Nothing but a verbatim copy of the data, minus the images, should be returned.
(Information provided begins)
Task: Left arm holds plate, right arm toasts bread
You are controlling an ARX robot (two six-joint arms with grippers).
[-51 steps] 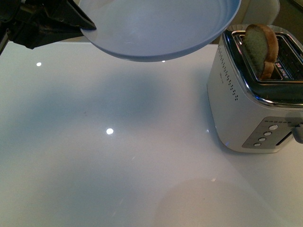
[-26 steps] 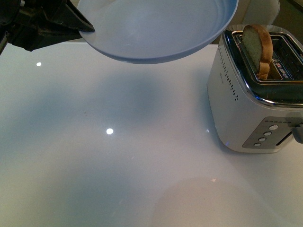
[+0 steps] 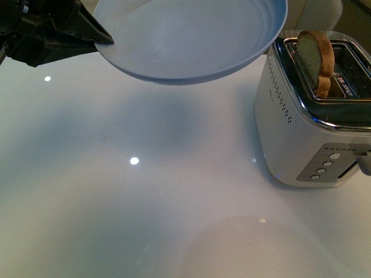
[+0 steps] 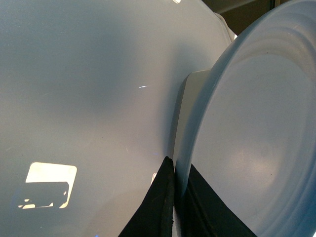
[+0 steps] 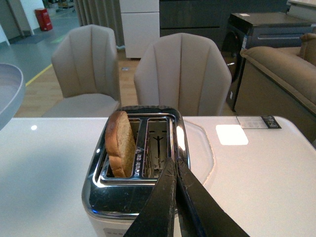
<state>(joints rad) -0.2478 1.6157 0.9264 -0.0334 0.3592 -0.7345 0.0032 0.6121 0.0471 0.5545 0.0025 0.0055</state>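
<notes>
My left gripper point(image 3: 106, 37) is shut on the left rim of the pale blue-grey plate point(image 3: 191, 40) and holds it tilted in the air above the back of the table. In the left wrist view the two black fingers point(image 4: 163, 197) pinch the plate point(image 4: 256, 128) by its rim. The bread point(image 3: 316, 58) stands upright in the left slot of the white and chrome toaster point(image 3: 301, 139), its rounded top sticking out. In the right wrist view my right gripper point(image 5: 174, 163) is shut on nothing, just over the toaster point(image 5: 128, 197) near its empty slot, beside the bread point(image 5: 121, 143).
The glossy white table point(image 3: 145, 202) reflects ceiling lights. The toaster's front panel has several buttons point(image 3: 324, 165) and a lever point(image 3: 365, 165) at the right edge. Two beige chairs point(image 5: 182, 74) stand behind the table, with a sofa point(image 5: 281, 69) further right.
The bread has turned and settled more upright in its slot. The plate has shifted slightly left and its near rim sits a little lower. The toaster has not moved.
</notes>
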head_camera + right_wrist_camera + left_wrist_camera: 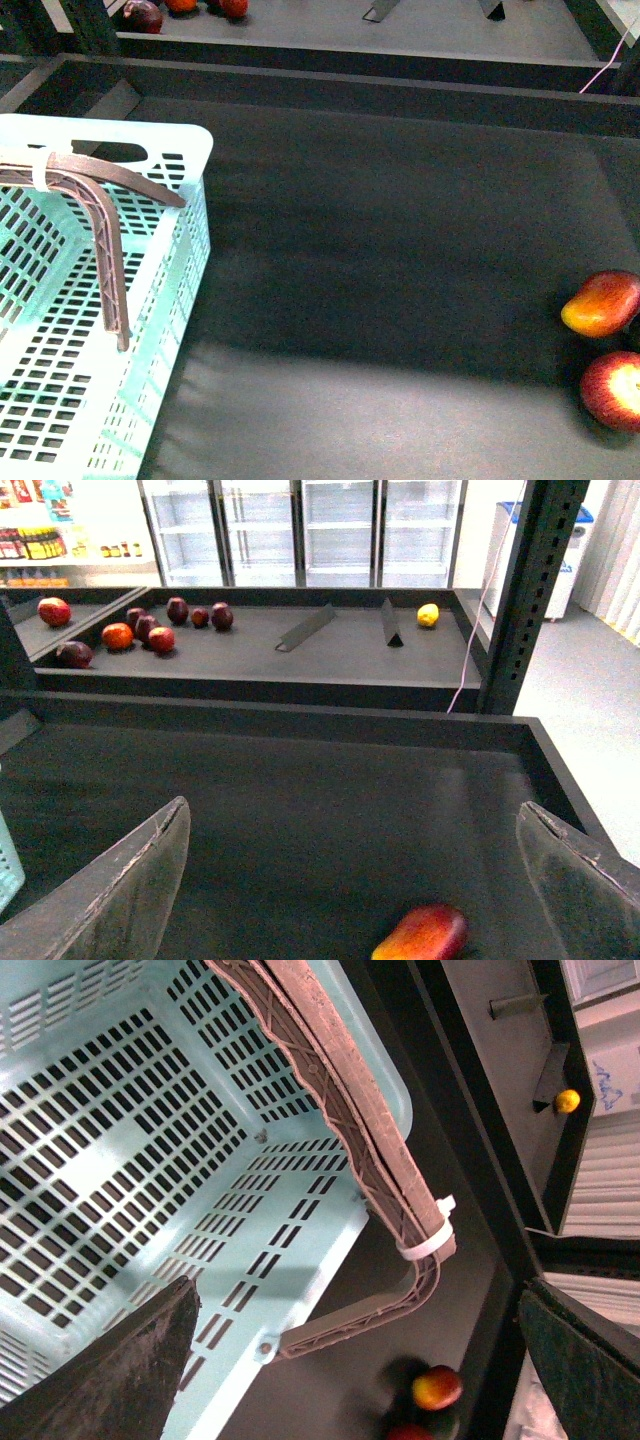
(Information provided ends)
Task output:
Task: Left arm holds plate, right arm toasts bread
You are controlling an ARX robot (two six-joint arms with grippers).
[-51 steps] 
[-26 steps] 
[+0 steps] 
[+0 steps] 
[+0 steps] 
<state>(joints rad) -0.2478 1.6157 0.9264 -0.0334 0.3592 -0.7345 0.0032 0.6121 0.0471 0.5545 0.0025 0.0055</state>
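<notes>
My left gripper point(image 3: 106, 37) is shut on the left rim of the pale blue-grey plate point(image 3: 191, 40) and holds it tilted in the air above the back of the table. In the left wrist view the two black fingers point(image 4: 163, 197) pinch the plate point(image 4: 256, 128) by its rim. The bread point(image 3: 316, 58) stands upright in the left slot of the white and chrome toaster point(image 3: 301, 139), its rounded top sticking out. In the right wrist view my right gripper point(image 5: 174, 163) is shut on nothing, just over the toaster point(image 5: 128, 197) near its empty slot, beside the bread point(image 5: 121, 143).
The glossy white table point(image 3: 145, 202) reflects ceiling lights. The toaster's front panel has several buttons point(image 3: 324, 165) and a lever point(image 3: 365, 165) at the right edge. Two beige chairs point(image 5: 182, 74) stand behind the table, with a sofa point(image 5: 281, 69) further right.
The bread has turned and settled more upright in its slot. The plate has shifted slightly left and its near rim sits a little lower. The toaster has not moved.
</notes>
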head_camera + right_wrist_camera + left_wrist_camera: 

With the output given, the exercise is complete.